| Description of the task |
Locate every line in the records below that holds the word "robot" and return each one.

| Dataset excerpts |

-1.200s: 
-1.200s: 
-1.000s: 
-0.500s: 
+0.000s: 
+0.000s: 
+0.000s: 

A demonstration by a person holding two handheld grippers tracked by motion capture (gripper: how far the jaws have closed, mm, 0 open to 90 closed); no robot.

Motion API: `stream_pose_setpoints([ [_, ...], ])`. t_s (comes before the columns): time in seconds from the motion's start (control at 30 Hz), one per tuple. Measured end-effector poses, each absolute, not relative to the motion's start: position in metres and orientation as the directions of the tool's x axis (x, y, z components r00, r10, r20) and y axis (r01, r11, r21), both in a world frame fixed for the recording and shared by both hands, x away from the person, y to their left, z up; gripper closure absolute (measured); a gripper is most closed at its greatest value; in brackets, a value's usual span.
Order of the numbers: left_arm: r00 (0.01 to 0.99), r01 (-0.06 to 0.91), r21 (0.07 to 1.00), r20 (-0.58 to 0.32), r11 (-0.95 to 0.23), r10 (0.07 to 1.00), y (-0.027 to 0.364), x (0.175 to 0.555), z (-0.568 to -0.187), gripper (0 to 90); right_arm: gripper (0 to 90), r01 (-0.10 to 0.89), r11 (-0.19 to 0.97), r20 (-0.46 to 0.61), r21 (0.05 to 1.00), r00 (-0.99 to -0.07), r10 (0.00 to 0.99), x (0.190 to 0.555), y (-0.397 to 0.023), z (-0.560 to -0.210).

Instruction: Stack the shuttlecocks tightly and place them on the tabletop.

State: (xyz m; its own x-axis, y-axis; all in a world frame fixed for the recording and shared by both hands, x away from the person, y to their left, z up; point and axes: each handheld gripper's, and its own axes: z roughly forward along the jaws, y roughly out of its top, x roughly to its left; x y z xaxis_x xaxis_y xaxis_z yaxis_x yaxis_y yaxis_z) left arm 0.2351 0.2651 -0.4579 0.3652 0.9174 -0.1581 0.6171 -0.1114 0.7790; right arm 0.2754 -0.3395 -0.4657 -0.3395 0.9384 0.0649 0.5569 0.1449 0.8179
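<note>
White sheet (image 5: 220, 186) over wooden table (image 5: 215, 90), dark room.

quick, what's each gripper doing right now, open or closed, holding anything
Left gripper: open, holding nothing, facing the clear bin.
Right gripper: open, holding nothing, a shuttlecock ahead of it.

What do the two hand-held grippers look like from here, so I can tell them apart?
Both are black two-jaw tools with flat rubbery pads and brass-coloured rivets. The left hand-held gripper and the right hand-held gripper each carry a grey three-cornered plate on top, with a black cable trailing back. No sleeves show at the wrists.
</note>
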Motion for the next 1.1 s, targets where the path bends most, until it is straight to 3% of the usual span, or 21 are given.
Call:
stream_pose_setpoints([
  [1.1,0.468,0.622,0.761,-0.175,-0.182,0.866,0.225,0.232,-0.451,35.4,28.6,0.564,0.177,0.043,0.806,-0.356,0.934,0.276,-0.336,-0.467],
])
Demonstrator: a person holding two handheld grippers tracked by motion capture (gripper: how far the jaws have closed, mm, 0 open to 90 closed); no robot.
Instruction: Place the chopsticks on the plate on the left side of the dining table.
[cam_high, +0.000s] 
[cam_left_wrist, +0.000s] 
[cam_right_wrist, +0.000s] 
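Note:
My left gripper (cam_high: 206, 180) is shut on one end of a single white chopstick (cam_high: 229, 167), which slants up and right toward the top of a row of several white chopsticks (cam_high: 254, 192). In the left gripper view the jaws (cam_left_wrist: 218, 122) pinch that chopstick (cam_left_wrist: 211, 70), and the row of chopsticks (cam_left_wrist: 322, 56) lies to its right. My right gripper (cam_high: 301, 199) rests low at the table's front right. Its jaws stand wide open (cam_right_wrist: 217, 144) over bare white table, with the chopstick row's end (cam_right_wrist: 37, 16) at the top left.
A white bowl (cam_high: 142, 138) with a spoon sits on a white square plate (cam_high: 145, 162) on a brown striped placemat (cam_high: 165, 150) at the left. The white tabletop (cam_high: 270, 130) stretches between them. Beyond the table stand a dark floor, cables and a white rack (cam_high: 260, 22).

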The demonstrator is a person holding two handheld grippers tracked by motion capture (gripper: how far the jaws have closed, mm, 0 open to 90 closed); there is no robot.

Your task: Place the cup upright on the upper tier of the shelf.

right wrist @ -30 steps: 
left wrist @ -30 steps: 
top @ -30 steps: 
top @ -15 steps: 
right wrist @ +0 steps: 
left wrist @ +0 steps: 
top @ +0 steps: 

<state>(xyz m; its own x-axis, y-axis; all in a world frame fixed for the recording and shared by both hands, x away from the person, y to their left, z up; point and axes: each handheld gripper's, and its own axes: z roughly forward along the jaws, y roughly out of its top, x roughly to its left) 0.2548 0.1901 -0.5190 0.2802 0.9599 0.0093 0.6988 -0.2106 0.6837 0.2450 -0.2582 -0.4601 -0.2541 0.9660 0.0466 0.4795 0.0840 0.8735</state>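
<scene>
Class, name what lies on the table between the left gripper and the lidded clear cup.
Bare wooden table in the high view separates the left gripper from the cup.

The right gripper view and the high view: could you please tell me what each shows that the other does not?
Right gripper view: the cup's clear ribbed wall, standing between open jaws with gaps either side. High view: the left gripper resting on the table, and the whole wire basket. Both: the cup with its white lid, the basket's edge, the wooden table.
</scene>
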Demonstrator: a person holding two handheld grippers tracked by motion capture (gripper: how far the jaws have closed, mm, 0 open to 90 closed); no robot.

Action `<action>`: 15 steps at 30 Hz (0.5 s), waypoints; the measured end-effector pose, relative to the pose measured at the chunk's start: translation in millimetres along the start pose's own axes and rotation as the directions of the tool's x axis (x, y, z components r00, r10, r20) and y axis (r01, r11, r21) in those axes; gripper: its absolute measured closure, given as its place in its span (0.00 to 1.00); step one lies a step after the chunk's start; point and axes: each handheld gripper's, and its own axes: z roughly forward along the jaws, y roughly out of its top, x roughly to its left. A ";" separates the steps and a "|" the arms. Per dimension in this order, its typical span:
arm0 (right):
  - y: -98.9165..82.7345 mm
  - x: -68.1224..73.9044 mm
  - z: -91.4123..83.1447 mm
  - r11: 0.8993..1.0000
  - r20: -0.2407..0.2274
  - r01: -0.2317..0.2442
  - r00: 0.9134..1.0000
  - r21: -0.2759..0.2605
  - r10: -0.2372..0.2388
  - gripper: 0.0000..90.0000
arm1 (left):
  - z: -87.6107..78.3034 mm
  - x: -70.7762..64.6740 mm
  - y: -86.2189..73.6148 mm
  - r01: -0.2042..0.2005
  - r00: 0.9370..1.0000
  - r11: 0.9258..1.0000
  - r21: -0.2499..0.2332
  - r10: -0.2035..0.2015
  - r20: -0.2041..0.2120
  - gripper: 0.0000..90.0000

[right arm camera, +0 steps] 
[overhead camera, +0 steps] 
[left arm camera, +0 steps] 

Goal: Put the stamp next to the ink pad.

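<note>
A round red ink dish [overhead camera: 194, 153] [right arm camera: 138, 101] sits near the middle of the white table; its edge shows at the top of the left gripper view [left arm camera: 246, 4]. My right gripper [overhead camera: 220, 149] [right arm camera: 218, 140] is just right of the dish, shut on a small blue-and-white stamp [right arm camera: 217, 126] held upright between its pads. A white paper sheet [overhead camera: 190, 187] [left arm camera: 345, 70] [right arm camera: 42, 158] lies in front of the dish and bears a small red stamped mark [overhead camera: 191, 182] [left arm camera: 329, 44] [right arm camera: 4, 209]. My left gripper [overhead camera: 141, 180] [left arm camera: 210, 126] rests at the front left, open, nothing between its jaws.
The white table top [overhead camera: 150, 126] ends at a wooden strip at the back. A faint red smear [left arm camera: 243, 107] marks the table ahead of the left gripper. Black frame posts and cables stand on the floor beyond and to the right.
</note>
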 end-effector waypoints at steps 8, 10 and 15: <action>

| Task answer |
A demonstration by a person holding two handheld grippers tracked by motion capture (gripper: how far the jaws have closed, mm, 0 open to 90 closed); no robot.
Demonstrator: a person holding two handheld grippers tracked by motion capture (gripper: how far the jaws have closed, mm, 0 open to 90 closed); no robot.
The demonstrator is a person holding two handheld grippers tracked by motion capture (gripper: how far the jaws have closed, mm, 0 open to 90 closed); there is no robot.
Demonstrator: a person holding two handheld grippers tracked by motion capture (gripper: how far the jaws have closed, mm, 0 open to 90 closed); no robot.

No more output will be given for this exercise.